I've really only just started playing with this, so this is not a full review.  I will post follow ups on this on later occasions.

Initial impressions: I get on OK with the UI, it is as intuitive as I'd like it to be but it has a few minor design quirks that need smoothing out.  Like for example: you need to be in Select mode to select things; so, suppose you want to edit a set of items in succession, you click to edit an item and then it drops out of "Select" mode while editing but doesn't return into Select mode when you've finished.  You then have to click the Select mode icon again before you select something else to edit.  It's only one more click but it's an annoyance especially if the items you are editing are all on the opposite side of the screen to the Select mode button.

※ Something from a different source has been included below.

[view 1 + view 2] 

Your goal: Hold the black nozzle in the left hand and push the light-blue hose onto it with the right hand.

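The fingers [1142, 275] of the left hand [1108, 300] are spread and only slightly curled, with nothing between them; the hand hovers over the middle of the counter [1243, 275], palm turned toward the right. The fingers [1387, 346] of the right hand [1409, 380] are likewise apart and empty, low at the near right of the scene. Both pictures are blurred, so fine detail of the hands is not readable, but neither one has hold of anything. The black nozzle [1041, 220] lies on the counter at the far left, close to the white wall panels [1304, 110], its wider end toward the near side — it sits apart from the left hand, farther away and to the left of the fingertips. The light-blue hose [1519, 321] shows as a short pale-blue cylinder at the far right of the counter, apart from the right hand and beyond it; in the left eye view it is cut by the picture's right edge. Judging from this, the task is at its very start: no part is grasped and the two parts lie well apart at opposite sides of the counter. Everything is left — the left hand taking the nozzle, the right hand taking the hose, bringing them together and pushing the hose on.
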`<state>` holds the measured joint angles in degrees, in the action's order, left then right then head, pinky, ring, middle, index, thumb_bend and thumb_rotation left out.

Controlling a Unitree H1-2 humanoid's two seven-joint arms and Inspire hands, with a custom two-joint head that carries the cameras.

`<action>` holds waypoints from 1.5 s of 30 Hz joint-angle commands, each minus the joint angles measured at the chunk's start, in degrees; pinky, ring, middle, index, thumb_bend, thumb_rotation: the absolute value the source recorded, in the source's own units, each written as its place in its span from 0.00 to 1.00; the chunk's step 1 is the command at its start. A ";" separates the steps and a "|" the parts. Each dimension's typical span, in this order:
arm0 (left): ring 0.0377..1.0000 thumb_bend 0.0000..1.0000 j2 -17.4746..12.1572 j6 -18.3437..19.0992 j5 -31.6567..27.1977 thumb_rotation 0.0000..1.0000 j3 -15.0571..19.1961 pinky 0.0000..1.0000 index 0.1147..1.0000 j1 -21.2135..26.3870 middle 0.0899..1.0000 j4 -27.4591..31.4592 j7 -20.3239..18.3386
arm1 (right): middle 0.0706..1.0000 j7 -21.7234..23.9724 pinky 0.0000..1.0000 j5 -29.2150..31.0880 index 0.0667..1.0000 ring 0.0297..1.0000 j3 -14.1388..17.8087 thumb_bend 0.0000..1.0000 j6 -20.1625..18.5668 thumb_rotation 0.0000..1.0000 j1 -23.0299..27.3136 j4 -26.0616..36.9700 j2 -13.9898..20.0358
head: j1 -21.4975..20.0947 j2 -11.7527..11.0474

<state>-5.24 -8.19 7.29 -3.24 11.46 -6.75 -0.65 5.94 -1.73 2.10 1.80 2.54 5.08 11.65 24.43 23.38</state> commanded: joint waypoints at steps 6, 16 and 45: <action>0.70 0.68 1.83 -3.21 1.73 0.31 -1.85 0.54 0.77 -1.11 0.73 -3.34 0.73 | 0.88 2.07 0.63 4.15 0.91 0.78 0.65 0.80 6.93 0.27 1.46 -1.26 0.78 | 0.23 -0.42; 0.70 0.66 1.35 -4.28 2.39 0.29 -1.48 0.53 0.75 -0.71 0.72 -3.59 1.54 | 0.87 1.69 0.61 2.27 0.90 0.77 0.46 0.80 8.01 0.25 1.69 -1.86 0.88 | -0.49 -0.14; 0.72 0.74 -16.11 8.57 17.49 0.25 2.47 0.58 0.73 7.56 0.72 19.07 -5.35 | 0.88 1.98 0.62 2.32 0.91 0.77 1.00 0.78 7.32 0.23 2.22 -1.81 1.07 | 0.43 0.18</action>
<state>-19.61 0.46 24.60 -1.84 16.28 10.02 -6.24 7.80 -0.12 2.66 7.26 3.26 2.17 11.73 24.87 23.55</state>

There are major gaps in the catalogue of assets that come pre-loaded, so pretty soon you'll be wanting to import your own .png files.  This brings me to my second gripe - it will only let you import your assets one at a time.

I trawled t'interwebs for a workaround.  Someone has written extensive instructions on how to import multiple assets into DPS, but it's basically a coding exercise which is way more complexity than I'm looking for.  I might have a go at implementing it sometime but for now it's no bulk upload.

Overall first impression: the design paradigm is good and "painting" maps is reasonably intuitive, but some rough edges and missing functionality that give the impression this is not a mature product.  I expect it to improve with time.  For now, it's adequate and worth the price tag.